The Crawling Algorithm
The crawler starts by obtaining a list of the most popular websites on the internet. For this, I used Amazon’s list of the top 1 million sites found here. The crawler starts by dividing the list evenly amongst the threads to be spawned, at which point each thread loads its portion of the list into its own queue. Once the queue has been populated with these initial “seed” URLs, the crawler enters an infinite loop in which it performs the following simple steps:
- Pop a URL out of the queue
- Send a request to the URL & retrieve its associated webpage
- Save the webpage to disk for future indexing
- Parse the webpage and extract the links it contains
- For each URL found, check if it has been seen before
- If not, add it to the queue
- Goto 1
After some thought about which programming language to use, I concluded that the performance boost from using a compiled language would be insignificant since the bottleneck here is network throughput. As such, the main logic was written in Python with the critical sections of the code executed through underlying libraries written in C. Furthermore, since much of the execution time is spent waiting on network requests, the crawler should be run on multiple threads in an effort to minimize the CPU’s idle time.

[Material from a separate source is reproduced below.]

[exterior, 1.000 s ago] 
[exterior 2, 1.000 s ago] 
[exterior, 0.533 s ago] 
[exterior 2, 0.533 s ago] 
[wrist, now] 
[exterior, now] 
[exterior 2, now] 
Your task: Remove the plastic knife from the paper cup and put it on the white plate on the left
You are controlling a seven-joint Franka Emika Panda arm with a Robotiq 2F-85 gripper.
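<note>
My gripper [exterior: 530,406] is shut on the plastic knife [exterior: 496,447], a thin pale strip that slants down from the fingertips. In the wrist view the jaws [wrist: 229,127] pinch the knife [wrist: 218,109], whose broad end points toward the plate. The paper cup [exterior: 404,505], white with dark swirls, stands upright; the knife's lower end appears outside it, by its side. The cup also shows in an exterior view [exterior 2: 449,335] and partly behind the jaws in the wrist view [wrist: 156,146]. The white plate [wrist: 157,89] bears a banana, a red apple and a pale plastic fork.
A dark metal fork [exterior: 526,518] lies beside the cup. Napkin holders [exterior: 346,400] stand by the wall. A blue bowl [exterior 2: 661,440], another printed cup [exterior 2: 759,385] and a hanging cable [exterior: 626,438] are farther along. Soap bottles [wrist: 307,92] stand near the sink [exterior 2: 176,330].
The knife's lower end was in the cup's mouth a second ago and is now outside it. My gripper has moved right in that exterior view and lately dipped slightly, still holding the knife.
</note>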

Aside from dissecting links, the crawler must also be able to keep track of its previously visited URLs so as to avoid parsing duplicate webpages. It turns out that an efficient data structure for this task is the less well-known Bloom filter. The Bloom filter is a probabilistic data structure that allows for set membership tests in constant time. It does so using a bit vector along with a combination of several hash functions. This constant time lookup became more important as the list of URLs grew, since iterating through a list of millions of URLs every time the crawler processed a link would have been prohibitively expensive.
I set the crawler loose on a single node with 6 Cores, 8GB of RAM and 320GB of SSD. With this setup, I managed to retrieve north of 1.5 million web pages in about 48 hours. Now that we have our data, we can begin writing the indexer.